Operation Cross Country VI, part of the Bureau’s Innocence Lost National Initiative, was conducted over the past 72 hours in 57 cities around the country with the help of state and local law enforcement and the National Center for Missing & Exploited Children (NCMEC).
“Child prostitution remains a major threat to children across America,” said Kevin Perkins, acting executive assistant director of the FBI’s Criminal, Cyber, Response, and Services Branch. “It is a violent and deplorable crime, and we are working with our partners to disrupt and put behind bars individuals and members of criminal enterprises who would sexually exploit children.”
Kevin Perkins, right, acting executive assistant director of the FBI’s Criminal, Cyber, Response, and Services Branch, and Ernie Allen, president of the National Center for Missing and Exploited Children, brief the media on Operation Cross Country. |
The Innocence Lost National Initiative was launched in 2003 by the FBI’s Criminal Investigative Division in partnership with NCMEC and the Department of Justice’s Child Exploitation and Obscenity Section.

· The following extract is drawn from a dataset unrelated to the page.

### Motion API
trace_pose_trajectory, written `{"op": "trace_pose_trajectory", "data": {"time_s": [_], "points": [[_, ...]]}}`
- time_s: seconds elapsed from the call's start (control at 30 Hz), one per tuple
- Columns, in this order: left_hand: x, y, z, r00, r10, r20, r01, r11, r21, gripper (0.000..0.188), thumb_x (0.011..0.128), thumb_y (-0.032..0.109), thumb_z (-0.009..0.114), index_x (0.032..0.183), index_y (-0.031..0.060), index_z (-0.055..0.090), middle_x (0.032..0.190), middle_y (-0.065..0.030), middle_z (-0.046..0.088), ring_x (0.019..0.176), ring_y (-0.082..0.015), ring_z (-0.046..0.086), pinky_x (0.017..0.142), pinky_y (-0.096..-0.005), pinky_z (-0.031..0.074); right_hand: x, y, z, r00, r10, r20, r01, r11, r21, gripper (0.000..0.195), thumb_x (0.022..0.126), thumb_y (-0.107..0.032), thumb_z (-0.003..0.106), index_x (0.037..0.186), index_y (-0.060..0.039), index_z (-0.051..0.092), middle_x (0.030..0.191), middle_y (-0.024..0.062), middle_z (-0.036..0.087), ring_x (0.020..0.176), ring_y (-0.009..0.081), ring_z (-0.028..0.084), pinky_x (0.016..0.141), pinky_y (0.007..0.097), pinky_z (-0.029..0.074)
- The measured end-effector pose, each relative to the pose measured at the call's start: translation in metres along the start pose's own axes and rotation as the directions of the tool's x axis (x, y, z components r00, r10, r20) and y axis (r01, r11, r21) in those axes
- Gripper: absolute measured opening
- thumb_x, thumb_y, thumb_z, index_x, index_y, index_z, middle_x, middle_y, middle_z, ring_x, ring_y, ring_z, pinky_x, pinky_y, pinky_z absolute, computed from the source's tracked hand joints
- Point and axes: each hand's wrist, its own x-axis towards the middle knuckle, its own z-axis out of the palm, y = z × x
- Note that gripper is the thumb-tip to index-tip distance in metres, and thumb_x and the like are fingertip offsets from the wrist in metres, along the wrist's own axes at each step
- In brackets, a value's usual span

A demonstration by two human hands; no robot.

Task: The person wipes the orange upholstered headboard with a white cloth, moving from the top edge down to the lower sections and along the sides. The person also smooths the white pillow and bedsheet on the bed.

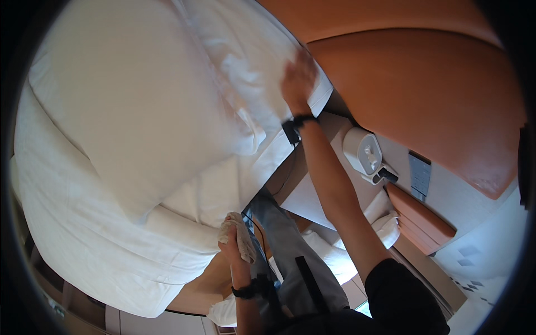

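Note:
My left hand [233,247] grips a folded off-white cloth [243,240] beside the near edge of a white-covered bed [167,255]. Motion blurs my right hand [298,81], which is stretched out over the white bedding close to the headboard; its fingers cannot be made out, nor whether it touches the fabric. A large white pillow [134,109] lies to the left of that hand, its edges partly blurred. Rumpled white fabric [243,71] shows between the pillow and my right hand. Each wrist wears a black strap.
An orange padded headboard [418,100] rises behind the bed. On the bedside table [312,197] stands a white tissue box [362,150] with a dark object in its side holder. A card bearing writing [420,173] sits beyond it. More white pillows [383,222] lie by another orange headboard [423,220].

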Motion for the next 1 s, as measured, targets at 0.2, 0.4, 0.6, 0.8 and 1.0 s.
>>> {"op": "trace_pose_trajectory", "data": {"time_s": [0.2,0.4,0.6,0.8,1.0], "points": [[0.000,-0.005,-0.004,1.000,0.026,-0.010,-0.026,0.999,-0.022,0.040,0.095,0.022,0.066,0.124,-0.0050,0.065,0.115,-0.0138,0.070,0.101,-0.0215,0.068,0.089,-0.0323,0.054,-0.057,0.044,-0.036,0.762,0.560,0.325,-0.605,0.795,0.047,0.067,0.104,-0.035,0.053,0.152,0.0091,0.035,0.158,0.0302,0.035,0.149,0.0413,0.032,0.124,0.0474,0.025],[0.009,-0.024,-0.009,1.000,0.025,0.010,-0.024,0.993,-0.116,0.041,0.092,0.021,0.070,0.123,-0.0065,0.065,0.111,-0.0156,0.071,0.096,-0.0230,0.070,0.084,-0.0313,0.056,-0.024,0.041,0.000,0.973,-0.208,0.095,0.197,0.973,0.119,0.066,0.100,-0.027,0.060,0.151,0.0084,0.038,0.157,0.0313,0.038,0.148,0.0418,0.035,0.123,0.0504,0.028],[0.004,-0.010,0.012,0.998,-0.024,-0.063,0.005,0.962,-0.272,0.043,0.091,0.020,0.072,0.124,-0.0069,0.065,0.113,-0.0162,0.071,0.097,-0.0231,0.070,0.087,-0.0316,0.056,-0.025,0.033,-0.166,0.770,0.156,0.618,-0.250,0.966,0.068,0.054,0.099,-0.018,0.059,0.143,0.0101,0.046,0.139,0.0342,0.053,0.131,0.0483,0.051,0.113,0.0502,0.039],[-0.015,0.006,0.037,0.999,0.049,-0.014,-0.051,0.962,-0.267,0.047,0.091,0.025,0.074,0.125,-0.0074,0.066,0.114,-0.0161,0.071,0.097,-0.0222,0.070,0.089,-0.0314,0.055,0.166,-0.105,-0.276,0.602,-0.799,-0.014,0.793,0.600,-0.105,0.056,0.100,-0.021,0.059,0.151,-0.0010,0.046,0.153,0.0200,0.049,0.143,0.0373,0.044,0.118,0.0444,0.037],[-0.016,0.000,0.052,0.989,0.090,0.113,-0.038,0.916,-0.399,0.043,0.094,0.018,0.071,0.127,-0.0078,0.065,0.117,-0.0150,0.071,0.101,-0.0211,0.069,0.090,-0.0304,0.054,0.205,-0.113,-0.242,0.265,-0.907,0.327,0.898,0.110,-0.425,0.058,0.102,-0.031,0.052,0.152,-0.0004,0.045,0.157,0.0156,0.047,0.147,0.0313,0.040,0.122,0.0429,0.031]]}}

To date, 47 Innocence Lost Task Forces and working groups have recovered more than 2,200 children from the streets. The investigations and subsequent 1,017 convictions of pimps, madams, and their associates who exploit children through prostitution have resulted in lengthy sentences—including multiple sentences of 25 years to life in prison—and the seizure of more than $3 million in assets.
Operation Cross Country national sweeps usually grow out of local law enforcement actions—officers and other task force members target places of prostitution such as truck stops, casinos, street “tracks,” and Internet websites. Initial arrests are often for violations of local and state laws relating to prostitution or solicitation. Intelligence gathered from those arrested can reveal organized efforts to prostitute women and children across many states. FBI agents further develop this information in partnership with U.S. Attorney’s Offices and the Department of Justice’s Child Exploitation and Obscenity Section to bring federal charges against pimps and other sex traffickers.

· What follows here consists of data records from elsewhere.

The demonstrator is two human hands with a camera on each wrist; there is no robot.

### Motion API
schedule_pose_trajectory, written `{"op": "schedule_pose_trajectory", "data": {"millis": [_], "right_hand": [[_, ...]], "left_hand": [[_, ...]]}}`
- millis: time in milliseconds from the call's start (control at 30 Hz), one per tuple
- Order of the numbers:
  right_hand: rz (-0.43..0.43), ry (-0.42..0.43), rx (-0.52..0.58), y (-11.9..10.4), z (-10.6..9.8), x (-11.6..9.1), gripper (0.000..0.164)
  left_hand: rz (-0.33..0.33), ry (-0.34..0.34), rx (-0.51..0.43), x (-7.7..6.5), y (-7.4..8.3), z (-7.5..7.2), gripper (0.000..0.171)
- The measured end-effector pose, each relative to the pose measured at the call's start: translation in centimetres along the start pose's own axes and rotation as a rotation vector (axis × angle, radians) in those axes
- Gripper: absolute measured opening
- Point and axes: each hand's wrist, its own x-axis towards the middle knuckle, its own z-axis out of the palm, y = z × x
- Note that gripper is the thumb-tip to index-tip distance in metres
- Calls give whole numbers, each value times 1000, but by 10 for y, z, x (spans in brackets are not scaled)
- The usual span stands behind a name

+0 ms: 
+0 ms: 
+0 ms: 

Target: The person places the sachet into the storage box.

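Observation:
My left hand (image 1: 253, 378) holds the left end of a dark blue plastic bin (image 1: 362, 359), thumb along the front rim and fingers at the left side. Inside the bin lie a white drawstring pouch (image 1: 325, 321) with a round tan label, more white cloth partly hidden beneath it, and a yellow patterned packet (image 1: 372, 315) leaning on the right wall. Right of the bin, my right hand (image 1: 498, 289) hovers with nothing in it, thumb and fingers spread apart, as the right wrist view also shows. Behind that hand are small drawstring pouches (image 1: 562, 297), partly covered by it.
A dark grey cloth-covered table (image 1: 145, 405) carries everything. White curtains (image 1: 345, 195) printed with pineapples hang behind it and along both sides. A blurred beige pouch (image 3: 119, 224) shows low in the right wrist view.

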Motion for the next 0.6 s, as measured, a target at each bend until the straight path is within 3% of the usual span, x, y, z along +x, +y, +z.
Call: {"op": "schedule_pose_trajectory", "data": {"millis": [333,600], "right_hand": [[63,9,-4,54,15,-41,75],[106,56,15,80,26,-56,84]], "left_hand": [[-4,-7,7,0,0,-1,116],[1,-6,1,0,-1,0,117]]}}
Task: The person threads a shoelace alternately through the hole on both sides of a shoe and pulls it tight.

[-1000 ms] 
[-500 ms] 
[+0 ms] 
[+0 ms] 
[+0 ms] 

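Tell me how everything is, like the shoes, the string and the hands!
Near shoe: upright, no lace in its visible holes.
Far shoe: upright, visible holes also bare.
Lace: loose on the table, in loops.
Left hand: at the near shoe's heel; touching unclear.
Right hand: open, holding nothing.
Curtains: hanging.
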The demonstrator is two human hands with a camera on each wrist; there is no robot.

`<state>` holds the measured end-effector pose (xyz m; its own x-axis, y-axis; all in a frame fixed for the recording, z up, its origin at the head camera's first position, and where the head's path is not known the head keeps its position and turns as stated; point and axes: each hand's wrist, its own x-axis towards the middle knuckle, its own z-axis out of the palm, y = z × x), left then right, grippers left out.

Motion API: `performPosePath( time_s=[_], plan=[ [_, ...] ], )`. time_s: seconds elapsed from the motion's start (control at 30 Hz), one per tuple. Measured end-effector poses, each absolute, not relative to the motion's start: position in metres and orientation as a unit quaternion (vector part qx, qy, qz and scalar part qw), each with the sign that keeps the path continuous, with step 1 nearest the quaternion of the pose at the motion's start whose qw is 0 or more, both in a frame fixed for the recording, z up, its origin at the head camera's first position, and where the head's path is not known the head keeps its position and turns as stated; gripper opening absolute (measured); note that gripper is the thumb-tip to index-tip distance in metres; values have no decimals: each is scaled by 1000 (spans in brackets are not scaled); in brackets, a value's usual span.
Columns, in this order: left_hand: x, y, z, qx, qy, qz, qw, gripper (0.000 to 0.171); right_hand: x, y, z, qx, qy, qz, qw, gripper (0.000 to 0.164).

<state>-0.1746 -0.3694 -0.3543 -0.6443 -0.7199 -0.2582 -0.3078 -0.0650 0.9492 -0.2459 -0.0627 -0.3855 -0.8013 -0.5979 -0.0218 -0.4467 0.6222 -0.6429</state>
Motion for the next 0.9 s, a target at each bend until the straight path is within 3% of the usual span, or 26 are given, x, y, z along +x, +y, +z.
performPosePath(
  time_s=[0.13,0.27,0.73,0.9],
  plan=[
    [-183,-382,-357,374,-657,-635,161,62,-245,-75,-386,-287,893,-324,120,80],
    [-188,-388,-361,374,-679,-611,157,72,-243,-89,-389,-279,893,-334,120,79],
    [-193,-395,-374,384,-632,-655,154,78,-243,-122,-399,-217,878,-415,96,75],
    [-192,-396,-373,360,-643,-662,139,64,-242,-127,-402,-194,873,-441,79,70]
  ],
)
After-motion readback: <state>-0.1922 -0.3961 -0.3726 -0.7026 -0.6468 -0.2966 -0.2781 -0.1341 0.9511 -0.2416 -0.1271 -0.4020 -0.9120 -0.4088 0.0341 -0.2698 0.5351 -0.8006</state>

“It is clear that child prostitution and sex trafficking do not just occur somewhere else on the other side of the world,” said Ernie Allen, president of NCMEC. “These insidious crimes are occurring in American cities, and the victims are American kids.”
At a press conference today at FBI Headquarters in Washington, D.C., Allen thanked the FBI for its leadership over the past decade in fighting domestic sex trafficking. The Bureau, in turn, expressed gratitude to the more than 8,500 local, state, and federal law enforcement officers representing 414 separate agencies who participated in the most recent Operation Cross Country and ongoing enforcement efforts.
In addition to its enforcement successes, the Innocence Lost National Initiative brings state and federal law enforcement agencies, prosecutors, and social service providers from across the country to NCMEC, where the groups receive training together.